Task objective
Please repeat each line of the data exactly, with nothing left out.

Data block

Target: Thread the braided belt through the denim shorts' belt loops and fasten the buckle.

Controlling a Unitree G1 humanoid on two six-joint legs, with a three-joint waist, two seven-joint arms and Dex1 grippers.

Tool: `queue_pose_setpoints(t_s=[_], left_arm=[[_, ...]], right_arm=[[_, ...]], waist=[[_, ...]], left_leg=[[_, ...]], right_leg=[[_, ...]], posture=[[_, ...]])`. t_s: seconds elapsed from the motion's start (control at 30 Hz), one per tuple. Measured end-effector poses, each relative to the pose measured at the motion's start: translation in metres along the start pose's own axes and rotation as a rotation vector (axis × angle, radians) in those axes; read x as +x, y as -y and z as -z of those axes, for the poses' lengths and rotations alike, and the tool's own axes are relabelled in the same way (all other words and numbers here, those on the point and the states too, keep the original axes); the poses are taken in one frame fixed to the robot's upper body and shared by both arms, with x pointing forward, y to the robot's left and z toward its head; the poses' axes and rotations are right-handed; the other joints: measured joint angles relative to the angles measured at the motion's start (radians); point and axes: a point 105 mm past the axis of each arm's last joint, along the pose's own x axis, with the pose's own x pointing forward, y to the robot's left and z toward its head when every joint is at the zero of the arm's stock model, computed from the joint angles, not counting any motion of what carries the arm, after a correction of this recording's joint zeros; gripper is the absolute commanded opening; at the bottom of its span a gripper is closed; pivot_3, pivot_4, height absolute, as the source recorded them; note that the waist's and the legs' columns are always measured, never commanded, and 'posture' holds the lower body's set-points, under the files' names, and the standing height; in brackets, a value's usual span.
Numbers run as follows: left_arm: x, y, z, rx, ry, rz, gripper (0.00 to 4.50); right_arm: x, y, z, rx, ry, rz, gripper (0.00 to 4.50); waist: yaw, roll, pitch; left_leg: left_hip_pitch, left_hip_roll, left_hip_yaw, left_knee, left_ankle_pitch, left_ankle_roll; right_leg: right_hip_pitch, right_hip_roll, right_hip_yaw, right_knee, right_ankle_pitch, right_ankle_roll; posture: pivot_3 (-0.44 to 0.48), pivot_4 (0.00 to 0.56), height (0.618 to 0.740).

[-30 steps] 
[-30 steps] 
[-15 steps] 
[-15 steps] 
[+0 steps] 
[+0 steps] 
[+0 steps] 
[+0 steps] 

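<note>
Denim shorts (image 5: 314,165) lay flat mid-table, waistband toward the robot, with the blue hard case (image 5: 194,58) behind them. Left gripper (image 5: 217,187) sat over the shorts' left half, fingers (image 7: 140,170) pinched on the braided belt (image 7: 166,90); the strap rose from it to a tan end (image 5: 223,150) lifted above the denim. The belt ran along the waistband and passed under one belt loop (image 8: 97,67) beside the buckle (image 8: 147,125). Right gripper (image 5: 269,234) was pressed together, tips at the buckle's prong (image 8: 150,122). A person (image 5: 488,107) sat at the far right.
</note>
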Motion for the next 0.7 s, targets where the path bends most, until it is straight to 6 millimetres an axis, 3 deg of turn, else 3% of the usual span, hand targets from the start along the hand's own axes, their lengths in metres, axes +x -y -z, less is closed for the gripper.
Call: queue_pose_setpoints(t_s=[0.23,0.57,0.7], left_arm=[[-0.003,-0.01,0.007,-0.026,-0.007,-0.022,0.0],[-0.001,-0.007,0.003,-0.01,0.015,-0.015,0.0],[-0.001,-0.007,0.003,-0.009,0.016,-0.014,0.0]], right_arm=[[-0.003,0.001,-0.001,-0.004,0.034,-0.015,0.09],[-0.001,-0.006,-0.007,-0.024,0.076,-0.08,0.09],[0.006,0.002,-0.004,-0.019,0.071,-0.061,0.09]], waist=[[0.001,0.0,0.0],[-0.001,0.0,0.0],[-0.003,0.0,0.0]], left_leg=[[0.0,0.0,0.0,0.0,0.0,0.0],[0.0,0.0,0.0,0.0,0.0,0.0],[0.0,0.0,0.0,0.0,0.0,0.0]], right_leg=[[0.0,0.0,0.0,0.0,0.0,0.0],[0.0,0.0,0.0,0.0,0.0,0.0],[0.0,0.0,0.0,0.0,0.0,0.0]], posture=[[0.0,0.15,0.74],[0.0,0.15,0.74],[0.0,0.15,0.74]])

Answer section
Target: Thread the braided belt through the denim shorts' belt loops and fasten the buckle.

Controlling a Unitree G1 humanoid on two six-joint legs, with a three-joint waist, two seven-joint arms and Dex1 grippers.

Tool: `queue_pose_setpoints(t_s=[_], left_arm=[[_, ...]], right_arm=[[_, ...]], waist=[[_, ...]], left_leg=[[_, ...]], right_leg=[[_, ...]], posture=[[_, ...]])`. t_s: seconds elapsed from the motion's start (control at 30 Hz), one per tuple. Measured end-effector poses, each relative to the pose measured at the motion's start: translation in metres along the start pose's own axes and rotation as a rotation vector (axis × angle, radians) in those axes; read x as +x, y as -y and z as -z of those axes, for the poses' lengths and rotations alike, and the tool's own axes are relabelled in the same way (all other words and numbers here, those on the point and the states too, keep the original axes); the poses are taken in one frame fixed to the robot's upper body and shared by both arms, with x pointing forward, y to the robot's left and z toward its head; the poses' axes and rotations are right-handed; the other joints: measured joint angles relative to the angles measured at the motion's start (radians); point and axes: a point 105 mm past the axis of each arm's last joint, along the pose's own x axis, with the pose's own x pointing forward, y to the robot's left and z toward its head when every joint is at the zero of the arm's stock model, computed from the joint angles, not counting any motion of what carries the arm, after a correction of this recording's joint zeros; gripper is the absolute commanded opening; at the bottom of its span a gripper is closed; pivot_3, pivot_4, height absolute, as the source recorded them; note that the waist's and the legs' columns are always measured, never commanded, and 'posture' holds the lower body's set-points, under the files' names, and the standing height; in brackets, a value's usual span.
Numbers run as follows: left_arm: x, y, z, rx, ry, rz, gripper (0.00 to 4.50); right_arm: x, y, z, rx, ry, rz, gripper (0.00 to 4.50); waist: yaw, roll, pitch; left_leg: left_hip_pitch, left_hip_roll, left_hip_yaw, left_knee, left_ankle_pitch, left_ankle_roll; right_leg: right_hip_pitch, right_hip_roll, right_hip_yaw, right_knee, right_ankle_pitch, right_ankle_roll; posture: pivot_3 (-0.44 to 0.48), pivot_4 (0.00 to 0.56), height (0.618 to 0.740).

[-30 steps] 
[-30 steps] 
[-15 steps] 
[-15 steps] 
[+0 steps] 
[+0 steps] 
[+0 steps] 
[+0 steps] 

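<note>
Denim shorts (image 5: 314,165) lay flat mid-table, waistband toward the robot, with the blue hard case (image 5: 194,58) behind them. Left gripper (image 5: 217,187) sat over the shorts' left half, fingers (image 7: 140,170) pinched on the braided belt (image 7: 166,90); the strap rose from it to a tan end (image 5: 223,150) lifted above the denim. The belt ran along the waistband and passed under one belt loop (image 8: 97,67) beside the buckle (image 8: 147,125). Right gripper (image 5: 269,234) was pressed together, tips at the buckle's prong (image 8: 150,122). A person (image 5: 488,107) sat at the far right.
</note>
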Motion for the next 0.7 s, targets where the path bends most, until it is straight to 6 millimetres an axis, 3 deg of turn, else 3% of the usual span, hand targets from the start along the hand's own axes, their lengths in metres, axes +x -y -z, less is closed for the gripper.
Call: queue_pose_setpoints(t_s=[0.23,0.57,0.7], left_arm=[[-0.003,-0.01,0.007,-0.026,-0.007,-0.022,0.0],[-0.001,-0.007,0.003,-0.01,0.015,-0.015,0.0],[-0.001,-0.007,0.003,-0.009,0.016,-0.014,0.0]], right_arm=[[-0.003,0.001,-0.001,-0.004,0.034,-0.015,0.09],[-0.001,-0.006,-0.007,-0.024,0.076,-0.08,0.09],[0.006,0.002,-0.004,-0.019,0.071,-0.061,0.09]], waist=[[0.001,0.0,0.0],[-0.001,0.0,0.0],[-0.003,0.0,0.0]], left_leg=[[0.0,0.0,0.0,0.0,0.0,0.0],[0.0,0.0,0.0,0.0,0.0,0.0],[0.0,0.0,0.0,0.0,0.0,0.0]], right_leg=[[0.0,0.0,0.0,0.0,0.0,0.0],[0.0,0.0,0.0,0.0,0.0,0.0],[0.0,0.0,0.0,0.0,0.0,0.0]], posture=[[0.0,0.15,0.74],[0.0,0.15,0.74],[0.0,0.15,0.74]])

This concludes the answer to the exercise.